= Body checking =

Compulsive inspection of one's body measurements

Body checking is a compulsive behaviour related but not exclusive to various forms of body dysmorphic disorders. It involves frequently collecting various information about one's own body in terms of size, shape, appearance or weight. Frequent expressions of this form of behaviour entails for example mirror checking, trying to feel one's own bones, pinching the abdomen, frequent body weight measurement and comparing one's own body to that of others. Studies have shown that an increased rate of body checking correlates with an overall increased dissatisfaction with the own body.

== Characteristics ==
Compulsive body checking can be observed in many forms. Some of the more common signs are:

- Constant weighing
- Constantly checking oneself in the mirror
- Recording bodily changes
- Measuring body parts
- Comparing the body to other people’s bodies

Compulsive body checking behaviors are considered to overly emphasize the importance of one‘s body and its shape, which often occurs as a symptom in people with obsessive–compulsive disorder and eating disorders like anorexia nervosa and bulimia nervosa. Checking behaviors are common among those groups, because body checking temporarily induces stress relief and thereby reinforces the habit. In the long term it contributes to increased overall body dissatisfaction and can prevent full recovery.

== Components ==

=== Cognitive ===
People who engage in body checking tend to have discrepancies between their own body ideals and their subjective representation of their bodies. The desired body ideals are created by comparing oneself to others and making upward comparisons. These upward comparisons are often perpetrated by the use of social media, where it is easy to find pictures of one's desired body. Since social media pictures are often edited and people try to present themselves perfectly, body ideals are often very extreme and impossible to achieve. Additionally, people with eating disorders have a disturbed image of their body, subjectively perceiving themselves as less attractive than they are.

=== Affective ===
A negative image about one's own body is linked to several negative feelings or emotions, such as anxiety (of being judged about one's body), shame (about your own body), anger/ aggression (at yourself or others for looking the way they look) and fear (of becoming even less attractive). Self-objectification theory can be used to explain these affective responses. People with body image disturbances often look at themselves from a third-person view, reducing their self-worth to the way they look. Some or all of the above emotions can be experienced if their appearances do not match their expectations.

== Diagnosis ==

Body checking becomes problematic when it causes distress, has a negative impact on a person’s mood, causes withdrawal from social interactions, when it disrupts someone's daily functioning at work or outside of it. This can lead to an eating disorder or the worsening of an existing one. A healthcare provider can offer treatment recommendations to help with uncontrollable body checking behavior. The diagnostic assessment for body checking includes asking about personal and family medical history and performing a physical exam. The healthcare provider can refer the person to a psychologist or psychiatrist for further assessment. These mental health professionals can then diagnose a patient with body dysmorphic disorder (BDD) by evaluating the person’s attitude, behavior, and symptoms.

== Treatments ==
Body checking is most commonly a symptom of eating disorders (ED) and body image disturbance (BID). Treatments of EDs and BID involve treatments for body checking. Isolated research regarding body checking treatments without relating disorders is rare, as most individuals experience (severe) body checking in relation to their ED. Treatment of ED is mostly multidisciplinary, containing psychological as well as medical treatments.

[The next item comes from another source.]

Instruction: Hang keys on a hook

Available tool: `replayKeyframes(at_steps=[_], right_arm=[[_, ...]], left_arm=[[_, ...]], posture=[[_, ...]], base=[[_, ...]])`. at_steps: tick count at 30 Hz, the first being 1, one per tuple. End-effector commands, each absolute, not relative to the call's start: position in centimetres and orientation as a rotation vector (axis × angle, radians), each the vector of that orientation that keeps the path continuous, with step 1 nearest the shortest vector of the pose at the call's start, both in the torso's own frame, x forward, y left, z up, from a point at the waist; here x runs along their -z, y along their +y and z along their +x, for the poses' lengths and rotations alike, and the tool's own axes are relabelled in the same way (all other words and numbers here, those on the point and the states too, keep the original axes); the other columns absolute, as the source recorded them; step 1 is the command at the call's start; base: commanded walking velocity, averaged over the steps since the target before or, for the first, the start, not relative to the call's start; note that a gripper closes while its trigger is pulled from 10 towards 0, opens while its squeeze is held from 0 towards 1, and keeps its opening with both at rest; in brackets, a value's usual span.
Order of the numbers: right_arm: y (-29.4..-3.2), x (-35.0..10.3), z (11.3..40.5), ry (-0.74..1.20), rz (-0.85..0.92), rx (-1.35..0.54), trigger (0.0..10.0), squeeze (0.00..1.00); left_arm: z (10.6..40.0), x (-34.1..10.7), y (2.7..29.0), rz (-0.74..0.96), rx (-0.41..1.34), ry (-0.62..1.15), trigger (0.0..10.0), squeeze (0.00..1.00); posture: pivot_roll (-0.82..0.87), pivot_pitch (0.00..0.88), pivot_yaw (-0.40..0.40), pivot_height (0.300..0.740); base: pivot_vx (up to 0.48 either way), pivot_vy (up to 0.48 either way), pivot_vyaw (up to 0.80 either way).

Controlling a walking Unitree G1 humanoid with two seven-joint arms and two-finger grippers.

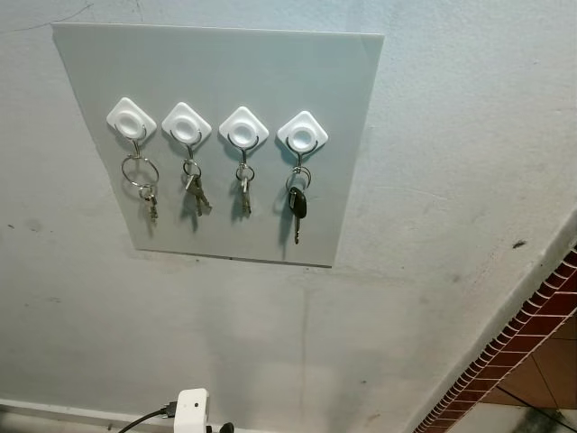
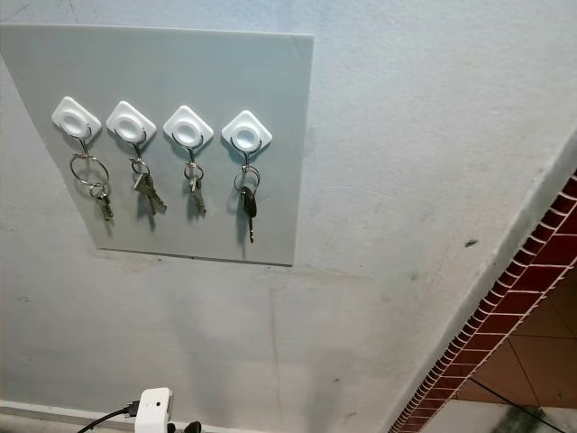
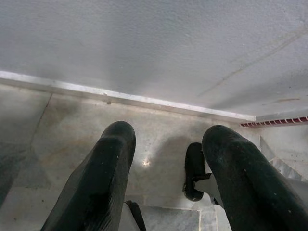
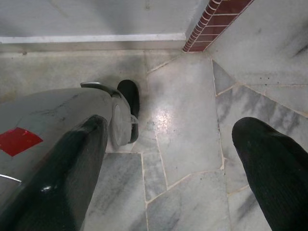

Treatments used with body checking are:
- Psychotherapy can be used to treat eating disorders and symptoms such as body checking.
- Family therapy. Improvements of symptoms like body checking in people with EDs after family therapy have been shown in several cases, but there is little evidence yet for the effectiveness of family therapy on EDs.
- Cognitive behavioral therapy is a treatment that aims to teach how to recognise and change harmful thought patterns that lead to negative actions, such as body checking. Regarding EDs and BID, it focuses on reducing negative self-evaluation, body checking behaviour and self-objectification.
- Acceptance and commitment therapy. Pilot studies of acceptance and commitment therapy have shown significant increase in body satisfaction and decrease in body checking in trials with patients with BID.
- Mirror exposure entails organised exposure to body image, typically in forms of standing in front of a mirror. A study investigating in the effects of mirror exposure on BID found significant results regarding a decrease in body checking as a result of mirror exposure.